> **What this task involves**
Your job is to set down the stretch of entries that opens with the line containing "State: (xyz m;" and closes with the line containing "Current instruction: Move". Keep both end lines, copy each exactly, and add nothing.

> **Information shown**
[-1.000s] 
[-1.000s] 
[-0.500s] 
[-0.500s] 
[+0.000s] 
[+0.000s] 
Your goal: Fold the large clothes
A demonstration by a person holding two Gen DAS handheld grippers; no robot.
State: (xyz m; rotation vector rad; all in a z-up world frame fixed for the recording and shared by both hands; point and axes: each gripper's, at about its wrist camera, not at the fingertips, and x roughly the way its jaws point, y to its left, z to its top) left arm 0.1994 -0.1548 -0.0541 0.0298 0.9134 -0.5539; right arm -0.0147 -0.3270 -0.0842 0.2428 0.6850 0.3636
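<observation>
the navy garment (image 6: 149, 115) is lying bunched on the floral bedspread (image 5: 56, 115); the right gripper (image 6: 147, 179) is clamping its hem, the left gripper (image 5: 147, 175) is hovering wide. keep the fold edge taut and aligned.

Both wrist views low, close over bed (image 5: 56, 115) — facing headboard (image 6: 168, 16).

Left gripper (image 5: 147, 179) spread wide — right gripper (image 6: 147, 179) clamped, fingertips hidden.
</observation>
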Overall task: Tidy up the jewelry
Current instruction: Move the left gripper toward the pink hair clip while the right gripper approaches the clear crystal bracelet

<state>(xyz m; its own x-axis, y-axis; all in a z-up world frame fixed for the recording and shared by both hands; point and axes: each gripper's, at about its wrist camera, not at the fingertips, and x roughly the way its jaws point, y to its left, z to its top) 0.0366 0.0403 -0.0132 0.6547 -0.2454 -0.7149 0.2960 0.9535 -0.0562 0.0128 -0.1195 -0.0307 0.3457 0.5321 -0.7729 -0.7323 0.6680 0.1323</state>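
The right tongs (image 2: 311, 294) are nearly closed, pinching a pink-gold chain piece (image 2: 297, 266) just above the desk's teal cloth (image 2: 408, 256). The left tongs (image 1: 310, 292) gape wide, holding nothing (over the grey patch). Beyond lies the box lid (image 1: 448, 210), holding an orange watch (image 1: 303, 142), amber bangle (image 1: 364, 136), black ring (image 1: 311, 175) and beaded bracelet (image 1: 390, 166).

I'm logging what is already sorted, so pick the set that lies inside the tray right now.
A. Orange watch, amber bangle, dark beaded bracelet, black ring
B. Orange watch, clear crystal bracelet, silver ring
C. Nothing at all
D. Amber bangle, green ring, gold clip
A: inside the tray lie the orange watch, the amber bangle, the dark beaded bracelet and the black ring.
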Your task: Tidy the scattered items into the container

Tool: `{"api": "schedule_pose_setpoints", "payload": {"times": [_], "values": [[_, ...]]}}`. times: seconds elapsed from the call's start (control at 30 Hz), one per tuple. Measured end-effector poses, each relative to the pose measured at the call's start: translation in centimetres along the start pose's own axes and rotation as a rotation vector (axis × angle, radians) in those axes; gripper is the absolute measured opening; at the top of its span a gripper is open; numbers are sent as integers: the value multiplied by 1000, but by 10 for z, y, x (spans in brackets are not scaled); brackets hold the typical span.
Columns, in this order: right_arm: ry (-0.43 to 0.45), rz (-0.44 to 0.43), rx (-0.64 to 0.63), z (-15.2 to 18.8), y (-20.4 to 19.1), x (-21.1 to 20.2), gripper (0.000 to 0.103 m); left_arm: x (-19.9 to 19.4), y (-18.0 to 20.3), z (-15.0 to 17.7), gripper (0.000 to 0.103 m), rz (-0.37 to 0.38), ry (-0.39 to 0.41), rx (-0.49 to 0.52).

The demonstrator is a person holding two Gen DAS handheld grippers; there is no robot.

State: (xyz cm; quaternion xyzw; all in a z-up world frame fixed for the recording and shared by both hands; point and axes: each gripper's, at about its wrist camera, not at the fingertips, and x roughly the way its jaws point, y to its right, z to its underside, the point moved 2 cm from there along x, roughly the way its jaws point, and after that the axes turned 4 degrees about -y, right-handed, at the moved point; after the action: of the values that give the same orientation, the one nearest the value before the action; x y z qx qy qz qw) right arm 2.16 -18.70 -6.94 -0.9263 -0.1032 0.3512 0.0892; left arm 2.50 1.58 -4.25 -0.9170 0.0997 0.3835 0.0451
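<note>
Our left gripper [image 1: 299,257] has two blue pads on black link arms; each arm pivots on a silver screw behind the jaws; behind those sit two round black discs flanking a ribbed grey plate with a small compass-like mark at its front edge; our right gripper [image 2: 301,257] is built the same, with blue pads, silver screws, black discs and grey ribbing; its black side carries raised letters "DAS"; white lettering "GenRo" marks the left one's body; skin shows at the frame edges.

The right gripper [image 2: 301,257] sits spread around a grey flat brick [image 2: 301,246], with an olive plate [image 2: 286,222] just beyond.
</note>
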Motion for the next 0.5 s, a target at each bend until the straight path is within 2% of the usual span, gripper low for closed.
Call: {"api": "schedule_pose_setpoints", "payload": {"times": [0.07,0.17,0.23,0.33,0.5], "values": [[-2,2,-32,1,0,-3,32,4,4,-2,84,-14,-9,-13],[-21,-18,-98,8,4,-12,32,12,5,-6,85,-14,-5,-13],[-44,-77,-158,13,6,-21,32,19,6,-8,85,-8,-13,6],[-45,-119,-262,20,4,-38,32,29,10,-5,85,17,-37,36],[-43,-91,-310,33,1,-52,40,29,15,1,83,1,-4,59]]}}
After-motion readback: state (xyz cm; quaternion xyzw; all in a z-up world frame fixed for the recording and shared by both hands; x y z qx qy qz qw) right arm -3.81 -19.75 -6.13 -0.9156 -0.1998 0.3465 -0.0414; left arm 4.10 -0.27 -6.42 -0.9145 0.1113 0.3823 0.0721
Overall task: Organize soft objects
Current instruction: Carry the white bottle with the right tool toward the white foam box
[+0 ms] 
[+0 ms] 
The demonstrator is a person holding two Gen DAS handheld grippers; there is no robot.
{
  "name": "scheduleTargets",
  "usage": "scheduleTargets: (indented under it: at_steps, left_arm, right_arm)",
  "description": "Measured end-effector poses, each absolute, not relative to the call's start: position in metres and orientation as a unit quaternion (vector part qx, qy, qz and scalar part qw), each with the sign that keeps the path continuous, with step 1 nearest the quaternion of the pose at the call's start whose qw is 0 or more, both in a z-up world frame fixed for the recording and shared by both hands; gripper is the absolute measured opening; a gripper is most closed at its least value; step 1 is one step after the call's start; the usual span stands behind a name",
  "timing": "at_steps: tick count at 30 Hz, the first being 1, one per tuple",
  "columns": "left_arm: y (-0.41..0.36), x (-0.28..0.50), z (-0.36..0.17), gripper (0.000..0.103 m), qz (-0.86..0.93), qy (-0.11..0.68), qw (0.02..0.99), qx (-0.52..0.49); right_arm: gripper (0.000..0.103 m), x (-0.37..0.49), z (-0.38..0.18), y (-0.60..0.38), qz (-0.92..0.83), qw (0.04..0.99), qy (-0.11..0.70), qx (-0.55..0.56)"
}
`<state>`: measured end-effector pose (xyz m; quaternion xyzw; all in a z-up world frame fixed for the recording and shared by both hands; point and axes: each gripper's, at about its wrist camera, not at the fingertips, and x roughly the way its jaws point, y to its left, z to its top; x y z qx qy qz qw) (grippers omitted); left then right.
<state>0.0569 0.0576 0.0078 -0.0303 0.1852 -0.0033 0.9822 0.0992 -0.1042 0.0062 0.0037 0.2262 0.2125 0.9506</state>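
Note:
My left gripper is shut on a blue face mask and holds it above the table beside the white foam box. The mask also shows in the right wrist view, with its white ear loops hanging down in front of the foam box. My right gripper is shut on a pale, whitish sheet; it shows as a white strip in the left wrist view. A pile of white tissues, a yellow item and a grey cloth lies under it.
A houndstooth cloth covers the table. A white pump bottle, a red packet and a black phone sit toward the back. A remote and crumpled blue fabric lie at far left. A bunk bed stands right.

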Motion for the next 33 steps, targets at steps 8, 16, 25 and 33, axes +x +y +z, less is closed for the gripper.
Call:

> **Worked solution**
State: (xyz m; rotation vector rad; all in a z-up world frame fixed for the recording and shared by both hands; point and axes: each gripper's, at about its wrist camera, not at the fingertips, and x roughly the way its jaws point, y to its left, z to its top) left arm 0.1994 -0.1548 -0.0541 0.0298 0.9134 -0.5539; right arm -0.0147 -0.3270 -0.0842 0.2428 0.6850 0.3636
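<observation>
the navy garment (image 6: 149, 115) is lying bunched on the floral bedspread (image 5: 56, 115); the right gripper (image 6: 147, 179) is clamping its hem, the left gripper (image 5: 147, 175) is hovering wide. keep the fold edge taut and aligned.

Both wrist views low, close over bed (image 5: 56, 115) — facing headboard (image 6: 168, 16).

Left gripper (image 5: 147, 179) spread wide — right gripper (image 6: 147, 179) clamped, fingertips hidden.
</observation>
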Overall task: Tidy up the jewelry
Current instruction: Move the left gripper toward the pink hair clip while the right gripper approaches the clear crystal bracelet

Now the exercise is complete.